Boeckius has shown, in a learned dissertation, that Euripides wrote two Iphigenias in Aulis[171]. From the first, which has perished, Aristophanes parodied the verses introduced in his Frogs; and it was on this work that Ennius formed his Latin Iphigenia. The Iphigenia now extant, and published in the editions of Euripides, is a recension of the original drama, which was undertaken on account of the ridicule thrown on it by Aristophanes, and was not acted till after the death of [pg 73]its author. Boeckius, indeed, thinks, that it was written by the younger Euripides, the nephew of the more celebrated dramatist; hence some of the lines of Ennius, which, on comparison with the Iphigenia now extant, appear to us original, were probably translated from the first written Iphigenia. Such, perhaps, are the jingling verses concerning the disadvantages of idleness, which are supposed, not very naturally, to be sung while weather-bound in Aulis, by the Greek soldiers, who form the chorus of this tragedy instead of the women of Chalcis in the play of Euripides:—
“Otio qui nescit uti, plus negoti habet,
Quam quum est negotium in negotio;
Nam cui quod agat institutum est, in illo negotio
Id agit; studet ibi, mentem atque animum delectat suum.
Otioso in otio animus nescit quid sibi velit.
Hoc idem est; neque domi nunc nos, nec militiæ sumus:
Imus huc, hinc illuc; quum illuc ventum est, ire illinc lubet.

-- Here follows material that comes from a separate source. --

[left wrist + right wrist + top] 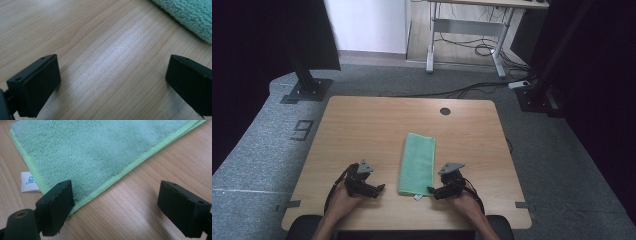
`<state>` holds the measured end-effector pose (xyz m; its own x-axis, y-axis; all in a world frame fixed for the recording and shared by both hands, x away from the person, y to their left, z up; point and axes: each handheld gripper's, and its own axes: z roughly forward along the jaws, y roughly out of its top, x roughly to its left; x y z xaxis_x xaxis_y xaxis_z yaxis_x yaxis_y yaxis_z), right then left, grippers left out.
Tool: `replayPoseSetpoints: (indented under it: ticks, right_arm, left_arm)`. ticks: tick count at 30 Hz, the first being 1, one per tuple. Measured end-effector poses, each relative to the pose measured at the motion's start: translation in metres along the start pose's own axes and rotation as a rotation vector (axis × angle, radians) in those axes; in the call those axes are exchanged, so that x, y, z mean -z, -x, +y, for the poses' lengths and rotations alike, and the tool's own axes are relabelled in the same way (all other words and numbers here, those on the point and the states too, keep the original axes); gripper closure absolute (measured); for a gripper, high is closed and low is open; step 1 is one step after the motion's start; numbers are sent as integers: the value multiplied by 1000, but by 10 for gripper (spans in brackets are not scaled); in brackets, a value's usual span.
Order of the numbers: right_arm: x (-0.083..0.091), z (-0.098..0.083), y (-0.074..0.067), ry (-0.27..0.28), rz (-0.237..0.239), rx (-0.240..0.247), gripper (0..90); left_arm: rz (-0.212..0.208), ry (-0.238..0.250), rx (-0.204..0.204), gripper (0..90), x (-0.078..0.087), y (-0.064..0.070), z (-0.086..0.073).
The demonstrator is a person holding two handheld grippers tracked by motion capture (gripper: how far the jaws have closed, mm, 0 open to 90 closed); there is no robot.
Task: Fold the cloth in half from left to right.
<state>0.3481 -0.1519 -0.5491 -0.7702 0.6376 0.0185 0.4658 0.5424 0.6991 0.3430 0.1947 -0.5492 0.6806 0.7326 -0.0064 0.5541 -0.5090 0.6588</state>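
While both forearms rest at the near edge of the table point(362, 120), the two grippers sit low over the wood on either side of a folded green towel point(417, 162). On the person's left, the left gripper point(371, 189) stands with its jaws spread wide and nothing between them; in the left gripper view only bare wood grain lies between the pads, and the towel's fluffy edge point(190, 17) sits apart, up toward the far corner of that view. On the other side, the right gripper point(439, 191) is likewise released, its jaws wide apart. In the right gripper view one jaw sits over the stitched hem at the towel's near corner point(100, 150), just beside a small white care label point(29, 182) that sticks out from under the cloth, while the other jaw hangs over bare wood. Whether that jaw touches the hem cannot be told.

Farther out, the towel lies as a long narrow strip running away from the person, flat and neatly folded, near the middle of the table. Beyond it, a round cable hole point(445, 111) marks the far edge.

The step in hand looks like the approach to the near corners. The next move probably calls for the right gripper to slip one jaw under the hem and pinch it, and for the left gripper to close in on the opposite corner.
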Motion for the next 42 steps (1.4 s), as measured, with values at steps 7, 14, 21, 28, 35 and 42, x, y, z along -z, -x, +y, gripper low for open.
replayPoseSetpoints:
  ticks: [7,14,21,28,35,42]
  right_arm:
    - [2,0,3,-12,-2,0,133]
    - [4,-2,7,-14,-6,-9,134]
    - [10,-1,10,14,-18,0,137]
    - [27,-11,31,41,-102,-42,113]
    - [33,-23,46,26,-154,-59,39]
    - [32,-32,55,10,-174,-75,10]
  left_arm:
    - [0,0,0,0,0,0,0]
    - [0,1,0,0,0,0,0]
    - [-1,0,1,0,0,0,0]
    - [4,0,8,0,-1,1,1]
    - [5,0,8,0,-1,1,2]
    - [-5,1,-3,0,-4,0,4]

Incerte errat animus—[172].”
Medea.—This play is imitated from the Medea of Euripides. Since the time of Paulus Manutius[173], an idea has prevailed that Ennius was the author of two plays on the subject of Medea—one entitled Medea, and the other Medea Exsul, both imitated from Greek originals of Euripides. This opinion was formed in consequence of there being several passages of the Medea of Ennius, to which corresponding passages cannot be found in the Medea of Euripides, now extant; and it was confirmed by the grammarians sometimes quoting the play by the title Medea, and at others by that of Medea Exsul. Planck, however, in his recent edition of the fragments of the Latin tragedy, conjectures that there was only one play, and that this play was entitled by Ennius the Medea Exsul, which name was appropriate to the subject; but that when quoted by the critics and old grammarians, it was sometimes cited, as was natural, by its full title, at others simply Medea. The lines in the Latin play, to which parallel passages cannot be found in Euripides, he believes to be of Ennius’ own invention. Osannus thinks, that neither the opinion of Manutius, [pg 74]nor of Planck, is quite accurate. He believes that Euripides wrote a Medea, which he afterwards revised and altered, in order to obviate the satiric criticisms of Aristophanes. The Greek Medea, which we now have, he supposes to be compounded of the original copy and the recension,—the ancient grammarians having interpolated the manuscripts. Ennius, he maintains, employed the original tragedy; and hence in the Latin play, we now find translations of lines which were omitted both in the recension and in the compound tragedy, which is at present extant[174].